Он взял бумагу и перо и принялся выстраивать слова без всякого порядка, а затем рассыпал их по буквам. Внезапно он рассмеялся.
— Способ маскировки весьма изобретателен, но шифр оказался совершенно детским. Почему заглавные буквы? Полагаю, чтобы отметить начала слов. Смотрите. F, S и Р. Представьте, что он хотел сообщить свое имя: тогда начальной буквой имени станет первое F. Возьмем самое распространенное имя. Франсуа прекрасно подходит. У нас есть F, r, а, n, ç, о, i и s! Но у нас есть еще строчные буквы и заглавная буква S. Почему бы ей не быть буквой его второго имени? Посмотрим.
Взяв словарь, он принялся его лихорадочно листать.
— Нашел! У нас есть S, а, ü и l. Следовательно, с большой P начинается фамилия.
— И что у нас осталось? — спросил Николя.
— Два e, одно i, I, y и начальное P.
— Что дает нам, — вымолвил после размышления Бурдо, — Пилей или Плеий. Или Пейли.
— Последний вариант мне кажется наиболее предпочтительным, — ответил Родоле. — Получается Франсуа Саул Пейли. Саул — имя крайне редкое, обычно его носят приверженцы так называемой реформированной веры.
— Протестант?
— Да, и, видимо, прибывший из Англии.
— Сударь, — ответил Николя, — я восхищен вашим талантом.

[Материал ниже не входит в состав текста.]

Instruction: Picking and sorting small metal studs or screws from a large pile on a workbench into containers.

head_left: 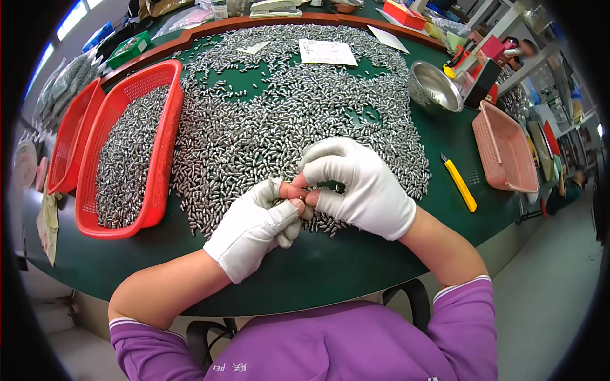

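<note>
— What are the hands doing?

— Both wear white gloves with the fingertips cut away. The left hand [257,227] is curled, its thumb and forefinger pressed together on a small metal piece [307,211] at the near edge of the heap. The right hand [356,184] arches over from the other side, its bare fingertips [297,181] meeting the left ones; it seems to pinch the same piece, though the part is too small to be sure.

— And the heap?

— A wide spread of little silvery metal pieces [279,114] covers the green table [318,267], from just under the hands to the far rim. More of them fill the red basket [166,127] on the left, which lies beside a second red basket [73,136].

— Anything else nearby?

— A yellow utility knife [459,184] lies to the right of the hands, well apart from them. Beyond it sits a pink basket [505,149], and farther back a steel bowl [437,87]. A white paper sheet [327,52] rests on the pieces at the far side.
</note>
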Action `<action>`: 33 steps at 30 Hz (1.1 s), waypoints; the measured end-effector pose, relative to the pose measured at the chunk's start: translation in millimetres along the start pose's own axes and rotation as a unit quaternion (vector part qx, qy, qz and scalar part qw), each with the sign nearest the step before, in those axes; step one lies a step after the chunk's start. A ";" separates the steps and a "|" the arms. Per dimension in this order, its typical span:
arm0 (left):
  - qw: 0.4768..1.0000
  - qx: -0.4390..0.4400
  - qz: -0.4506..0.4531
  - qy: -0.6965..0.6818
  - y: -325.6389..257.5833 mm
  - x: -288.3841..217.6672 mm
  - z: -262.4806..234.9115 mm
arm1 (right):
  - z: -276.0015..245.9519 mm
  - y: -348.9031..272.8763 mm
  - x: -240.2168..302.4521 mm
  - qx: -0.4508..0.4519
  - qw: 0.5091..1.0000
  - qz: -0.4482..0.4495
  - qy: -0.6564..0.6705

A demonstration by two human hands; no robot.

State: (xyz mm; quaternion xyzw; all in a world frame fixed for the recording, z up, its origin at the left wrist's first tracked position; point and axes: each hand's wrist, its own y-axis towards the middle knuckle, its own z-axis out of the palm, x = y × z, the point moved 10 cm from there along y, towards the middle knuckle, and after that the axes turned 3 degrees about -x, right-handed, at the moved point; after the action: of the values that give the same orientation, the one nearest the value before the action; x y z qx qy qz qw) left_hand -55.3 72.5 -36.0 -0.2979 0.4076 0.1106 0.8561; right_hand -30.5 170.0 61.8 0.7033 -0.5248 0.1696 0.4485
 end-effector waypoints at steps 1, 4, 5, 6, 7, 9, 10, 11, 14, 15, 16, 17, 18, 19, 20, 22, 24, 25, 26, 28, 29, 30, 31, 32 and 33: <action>1.000 0.000 0.000 0.000 -0.1 0.1 0.1 | 0.6 0.7 4.2 0.005 1.000 -0.026 -0.010; 1.000 -0.001 -0.008 0.005 -0.2 1.1 0.7 | 1.5 1.3 12.9 0.008 0.997 -0.074 -0.031; 1.000 0.002 -0.011 0.009 0.0 1.3 2.4 | 0.7 0.8 17.5 0.006 0.994 -0.096 -0.043; 1.000 0.007 -0.014 0.014 0.4 1.4 4.5 | -2.4 0.9 18.4 0.005 0.994 -0.095 -0.045; 1.000 0.008 -0.015 0.014 0.8 1.4 4.7 | -6.6 1.9 21.2 -0.002 0.992 -0.102 -0.073; 1.000 0.008 -0.010 0.012 2.2 -0.2 5.4 | -29.2 6.9 35.7 -0.060 0.971 -0.152 -0.173; 1.000 -0.007 -0.012 0.013 2.0 -0.4 0.5 | -49.5 6.6 44.5 -0.129 0.939 -0.162 -0.273; 1.000 -0.014 -0.007 0.009 0.1 -1.5 -3.2 | -73.6 6.5 38.8 -0.174 0.914 -0.137 -0.339; 1.000 -0.005 -0.002 0.007 0.6 -2.3 0.4 | -180.3 -20.0 21.0 -0.312 0.771 0.038 -0.553; 1.000 -0.002 -0.005 0.001 1.8 -1.7 2.6 | -223.7 -42.9 4.6 -0.340 0.733 0.108 -0.579; 1.000 -0.008 -0.007 -0.007 2.5 -0.9 0.0 | -257.4 -63.3 -18.5 -0.350 0.726 0.214 -0.552; 1.000 -0.007 -0.003 -0.009 2.1 -1.9 0.8 | -286.2 -86.5 -35.8 -0.350 0.700 0.280 -0.556; 1.000 -0.009 -0.006 -0.011 3.2 -1.3 0.5 | -305.9 -108.4 -51.5 -0.349 0.666 0.361 -0.551; 1.000 -0.003 -0.008 -0.012 3.1 -1.0 3.7 | -341.5 -142.6 -81.3 -0.327 0.649 0.422 -0.543; 1.000 -0.001 -0.008 -0.016 3.6 -0.9 4.9 | -346.9 -151.1 -91.3 -0.327 0.647 0.423 -0.544; 1.000 0.000 -0.012 -0.015 3.7 -1.2 6.5 | -351.5 -155.7 -85.6 -0.322 0.580 0.394 -0.636; 1.000 -0.012 -0.012 -0.016 3.7 -1.3 2.3 | -310.2 -110.7 -65.5 -0.382 0.694 0.280 -0.543; 1.000 -0.014 -0.013 -0.019 3.0 -1.2 0.7 | -288.9 -91.4 -58.0 -0.416 0.760 0.219 -0.449; 1.000 -0.010 -0.015 -0.021 3.2 -1.3 2.2 | -267.0 -71.6 -53.5 -0.382 0.804 0.179 -0.418; 1.000 -0.011 -0.016 -0.022 3.2 -0.7 -0.1 | -187.2 -28.4 -26.1 -0.289 0.878 0.025 -0.382; 1.000 -0.011 -0.016 -0.024 1.9 -0.6 -1.6 | -151.6 -12.5 -23.0 -0.229 0.902 0.018 -0.366; 0.999 -0.010 -0.017 -0.025 1.6 -1.0 -1.3 | -118.1 -2.6 -20.3 -0.155 0.938 0.001 -0.308; 1.000 -0.013 -0.018 -0.021 0.3 -1.0 -3.0 | -86.3 3.9 -18.0 -0.082 0.956 -0.002 -0.281; 1.000 -0.011 -0.022 -0.016 1.2 -0.5 -1.5 | -62.7 4.9 -13.5 -0.046 0.958 -0.037 -0.281; 1.000 -0.010 -0.022 -0.016 2.2 -0.3 -0.9 | -42.9 4.7 -13.4 0.000 0.962 -0.049 -0.269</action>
State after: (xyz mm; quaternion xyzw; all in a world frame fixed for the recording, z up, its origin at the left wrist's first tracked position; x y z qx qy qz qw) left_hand -57.0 73.8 -37.1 -0.3136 0.3856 0.1009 0.8618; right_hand -29.9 212.3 77.7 0.7481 -0.5907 -0.0480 0.2986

— Тот, кто искренне восхищается талантами другого, сам никогда не бывает бесталанен, господин маркиз.
— Итак, — подытожил Бурдо, — остается отыскать тех, кто встречался с неким Франсуа Саулом Пейли, часовщиком, одетым в куртку из шотландской шерсти.
— Сомнений нет: за вашей запиской скрывается часовая мастерская, но я не настолько разбираюсь в этих материях, чтобы идти с вами дальше. Впрочем, чутье мне подсказывает, что упоминание о часовой механике заключает в себе еще одно, тайное послание. Спросите наших великих часовщиков, например, Берту или Леруа. А потом, я подумал…
Он с удовольствием потер руки.
— Что еще?
— Мы были первыми часовщиками, до тех пор пока не издали эдикт Фонтенбло. Потом…
— Эдикт Фонтенбло? — переспросил Бурдо.
— Да, — ответил Николя, — отменявший Нантский эдикт.
— Совершенно верно; именно в это время многие искусные ремесленники покидали королевство, и пути их лежали в Женеву и Лондон. Но при покойном короле правительство путем заманчивых обещаний сумело вернуть некоторых из тех, кто обосновался за Ла-Маншем. Копайте в эту сторону, возможно, ваш незнакомец — один из бывших эмигрантов.
Родоле проводил их до фиакра и, попрощавшись, попросил передать свои уверения в совершеннейшем почтении Сартину. Прежде чем вернуться к себе в дом, он бросил подозрительный взор в оба конца улицы Шипионе. Отъезжая, они услышали скрежет задвижек: писарь затворялся у себя в лавке. Какие еще секреты он скрывал? По дороге в Шатле оба сыщика возбужденно обсуждали выводы, сделанные их консультантом. Привлекая внимание Бурдо, Николя отметил необъяснимое желание каллиграфа осведомить Сартина о визите Николя. Подумав, сыщики согласились, что Родоле, часто общаясь с власть имущими и вершителями политики государства, перенял у них привычку изъясняться намеками и недомолвками. Но главное, у них появились весомые основания для продолжения расследования: они знают имя незнакомца из Фор-Левека и уверены, что он имел отношение к часовщикам.